■ Exercise objective ■
Which lines in the records below contain the word "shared"? Copy each one.

(Information shown)

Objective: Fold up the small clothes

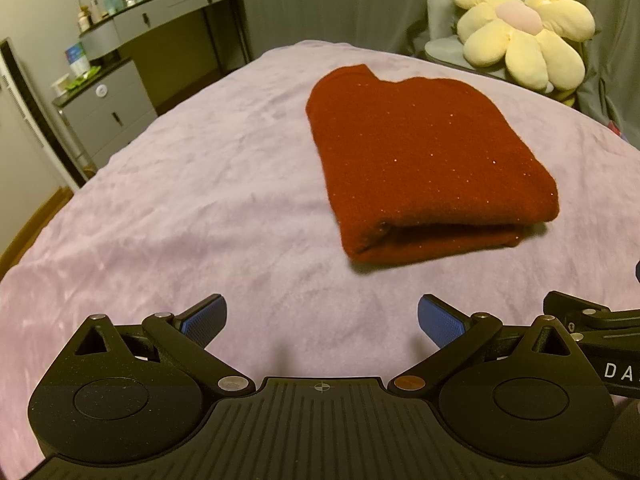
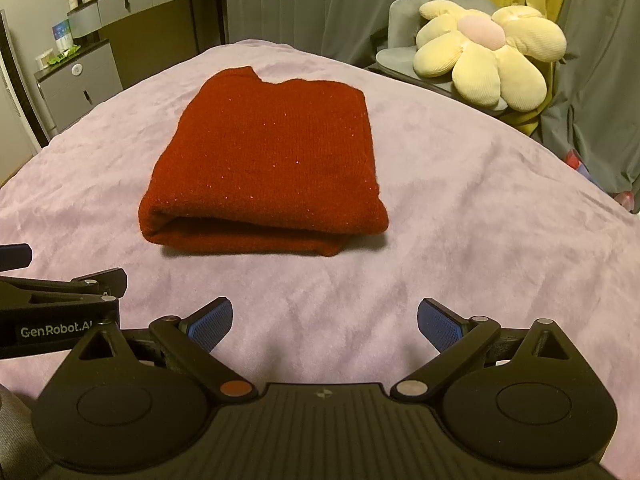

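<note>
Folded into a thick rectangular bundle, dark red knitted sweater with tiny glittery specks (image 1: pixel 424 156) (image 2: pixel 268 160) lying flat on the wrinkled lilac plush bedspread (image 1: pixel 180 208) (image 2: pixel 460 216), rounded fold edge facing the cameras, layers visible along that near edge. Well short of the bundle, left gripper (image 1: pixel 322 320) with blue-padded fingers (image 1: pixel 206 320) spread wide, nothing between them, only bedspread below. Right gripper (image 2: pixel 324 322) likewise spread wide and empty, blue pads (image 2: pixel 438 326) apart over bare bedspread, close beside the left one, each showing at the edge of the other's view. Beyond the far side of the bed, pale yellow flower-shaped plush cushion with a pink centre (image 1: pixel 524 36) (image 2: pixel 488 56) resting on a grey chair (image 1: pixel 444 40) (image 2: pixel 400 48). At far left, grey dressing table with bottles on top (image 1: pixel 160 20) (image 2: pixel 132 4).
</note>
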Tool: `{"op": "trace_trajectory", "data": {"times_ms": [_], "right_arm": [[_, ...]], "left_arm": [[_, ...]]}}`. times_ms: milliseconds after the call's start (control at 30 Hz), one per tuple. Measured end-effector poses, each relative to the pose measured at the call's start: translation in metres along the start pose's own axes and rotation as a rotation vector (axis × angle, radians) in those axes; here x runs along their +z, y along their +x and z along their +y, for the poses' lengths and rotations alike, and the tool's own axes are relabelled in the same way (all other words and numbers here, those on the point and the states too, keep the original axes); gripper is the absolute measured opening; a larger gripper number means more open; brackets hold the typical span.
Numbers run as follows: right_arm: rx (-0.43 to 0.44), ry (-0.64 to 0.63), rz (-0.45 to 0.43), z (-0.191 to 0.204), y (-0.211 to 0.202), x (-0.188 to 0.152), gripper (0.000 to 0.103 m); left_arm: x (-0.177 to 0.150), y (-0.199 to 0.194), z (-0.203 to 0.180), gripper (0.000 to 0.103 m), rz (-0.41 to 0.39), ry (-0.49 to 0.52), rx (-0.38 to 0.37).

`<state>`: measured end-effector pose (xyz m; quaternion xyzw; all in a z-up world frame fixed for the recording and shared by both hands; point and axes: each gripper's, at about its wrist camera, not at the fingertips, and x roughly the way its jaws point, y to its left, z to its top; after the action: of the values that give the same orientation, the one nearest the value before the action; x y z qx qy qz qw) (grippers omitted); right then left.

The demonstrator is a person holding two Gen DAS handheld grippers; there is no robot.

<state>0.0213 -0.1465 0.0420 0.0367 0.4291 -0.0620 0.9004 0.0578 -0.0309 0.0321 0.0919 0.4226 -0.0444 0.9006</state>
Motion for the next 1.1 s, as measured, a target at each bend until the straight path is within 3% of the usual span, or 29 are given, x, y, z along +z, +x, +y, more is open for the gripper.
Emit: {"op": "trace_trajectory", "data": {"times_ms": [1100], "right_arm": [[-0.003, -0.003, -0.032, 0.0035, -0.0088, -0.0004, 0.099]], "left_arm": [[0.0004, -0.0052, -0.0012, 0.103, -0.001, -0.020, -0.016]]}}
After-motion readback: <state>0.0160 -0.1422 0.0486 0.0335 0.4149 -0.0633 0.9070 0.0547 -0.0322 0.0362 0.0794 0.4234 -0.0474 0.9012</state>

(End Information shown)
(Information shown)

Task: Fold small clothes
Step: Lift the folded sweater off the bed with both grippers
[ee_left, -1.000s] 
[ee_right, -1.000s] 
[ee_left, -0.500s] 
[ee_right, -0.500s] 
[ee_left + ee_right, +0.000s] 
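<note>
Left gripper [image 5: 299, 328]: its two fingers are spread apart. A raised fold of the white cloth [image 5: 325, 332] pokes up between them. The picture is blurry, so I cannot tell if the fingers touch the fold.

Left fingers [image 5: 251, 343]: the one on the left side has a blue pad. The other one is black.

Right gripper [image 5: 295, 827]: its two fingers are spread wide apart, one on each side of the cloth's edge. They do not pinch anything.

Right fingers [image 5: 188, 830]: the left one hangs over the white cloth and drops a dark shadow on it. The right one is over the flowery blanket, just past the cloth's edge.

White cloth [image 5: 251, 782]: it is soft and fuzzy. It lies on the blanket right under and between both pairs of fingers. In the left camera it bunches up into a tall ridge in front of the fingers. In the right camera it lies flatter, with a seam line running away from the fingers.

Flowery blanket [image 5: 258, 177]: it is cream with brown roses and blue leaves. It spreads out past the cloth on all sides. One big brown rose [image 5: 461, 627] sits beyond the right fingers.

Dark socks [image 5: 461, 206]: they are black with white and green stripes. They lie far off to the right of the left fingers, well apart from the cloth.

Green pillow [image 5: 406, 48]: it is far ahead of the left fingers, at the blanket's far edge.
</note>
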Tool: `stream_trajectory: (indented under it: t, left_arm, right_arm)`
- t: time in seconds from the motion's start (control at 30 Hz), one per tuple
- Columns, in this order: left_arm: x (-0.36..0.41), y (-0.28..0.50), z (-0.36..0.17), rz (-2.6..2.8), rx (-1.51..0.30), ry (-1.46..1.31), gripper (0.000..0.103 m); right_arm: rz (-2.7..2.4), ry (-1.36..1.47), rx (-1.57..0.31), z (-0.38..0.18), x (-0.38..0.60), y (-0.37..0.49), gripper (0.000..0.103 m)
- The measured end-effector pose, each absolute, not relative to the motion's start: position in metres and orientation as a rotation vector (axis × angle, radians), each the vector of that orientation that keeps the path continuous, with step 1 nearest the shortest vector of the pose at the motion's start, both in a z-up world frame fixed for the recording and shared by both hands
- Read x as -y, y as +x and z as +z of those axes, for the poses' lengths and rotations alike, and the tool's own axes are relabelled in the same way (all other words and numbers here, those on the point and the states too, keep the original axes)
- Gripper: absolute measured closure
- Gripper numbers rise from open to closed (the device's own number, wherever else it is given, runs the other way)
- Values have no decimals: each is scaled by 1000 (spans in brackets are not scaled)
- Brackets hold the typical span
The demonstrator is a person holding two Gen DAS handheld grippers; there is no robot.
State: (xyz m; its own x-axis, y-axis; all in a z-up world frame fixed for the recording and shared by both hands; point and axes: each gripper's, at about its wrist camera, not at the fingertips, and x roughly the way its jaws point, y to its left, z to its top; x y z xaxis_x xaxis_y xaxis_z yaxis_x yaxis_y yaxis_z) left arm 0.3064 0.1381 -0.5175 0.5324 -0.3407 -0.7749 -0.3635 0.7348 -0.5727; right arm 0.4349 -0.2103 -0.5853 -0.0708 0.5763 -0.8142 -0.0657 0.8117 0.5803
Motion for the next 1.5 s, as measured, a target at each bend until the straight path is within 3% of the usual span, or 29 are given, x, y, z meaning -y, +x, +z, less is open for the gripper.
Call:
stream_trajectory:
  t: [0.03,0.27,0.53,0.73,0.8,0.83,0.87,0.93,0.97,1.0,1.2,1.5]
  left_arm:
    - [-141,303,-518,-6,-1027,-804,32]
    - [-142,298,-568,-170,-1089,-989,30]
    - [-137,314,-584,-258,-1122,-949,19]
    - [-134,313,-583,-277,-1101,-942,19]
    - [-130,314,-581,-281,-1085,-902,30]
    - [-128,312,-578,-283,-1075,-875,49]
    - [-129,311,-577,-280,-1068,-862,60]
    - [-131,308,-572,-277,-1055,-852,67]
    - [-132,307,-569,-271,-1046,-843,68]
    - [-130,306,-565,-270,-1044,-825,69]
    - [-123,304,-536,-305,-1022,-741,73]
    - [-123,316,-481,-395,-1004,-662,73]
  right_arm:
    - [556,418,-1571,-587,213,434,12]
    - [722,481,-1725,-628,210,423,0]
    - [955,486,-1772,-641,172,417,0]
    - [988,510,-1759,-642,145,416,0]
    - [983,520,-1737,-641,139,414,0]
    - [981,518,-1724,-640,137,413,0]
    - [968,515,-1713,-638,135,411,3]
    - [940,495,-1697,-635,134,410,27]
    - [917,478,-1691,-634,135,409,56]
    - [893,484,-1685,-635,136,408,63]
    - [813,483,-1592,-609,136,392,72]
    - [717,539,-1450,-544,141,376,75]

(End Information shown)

■ Written response ■
`<state>`: measured end-effector pose (xyz m; quaternion xyzw; all in a z-up world frame fixed for the recording and shared by both hands; point and axes: each gripper's, at about its wrist camera, not at the fingertips, and x roughly the way its jaws point, y to its left, z to its top; after the action: of the values that give the same orientation, the one nearest the value before the action; x y z qx qy qz qw) (grippers omitted); right then left.
- The measured end-effector pose, each absolute, not relative to the motion's start: position in metres and orientation as a rotation vector (axis × angle, radians), each the vector of that orientation that keeps the path continuous, with step 1 nearest the shortest vector of the pose at the motion's start, both in a z-up world frame fixed for the recording and shared by both hands
State: (xyz m; its own x-axis, y-axis; all in a z-up world frame fixed for the recording and shared by both hands; point and axes: each gripper's, at about its wrist camera, not at the fingertips, and x roughly the way its jaws point, y to its left, z to its top; x y z xaxis_x xaxis_y xaxis_z yaxis_x yaxis_y yaxis_z) left arm 0.3064 0.1381 -0.5175 0.5324 -0.3407 -0.7749 -0.3635 0.7348 -0.5727; right arm 0.4349 -0.2103 -0.5853 -0.0708 0.5763 -0.8142 -0.0657 0.8117 0.5803

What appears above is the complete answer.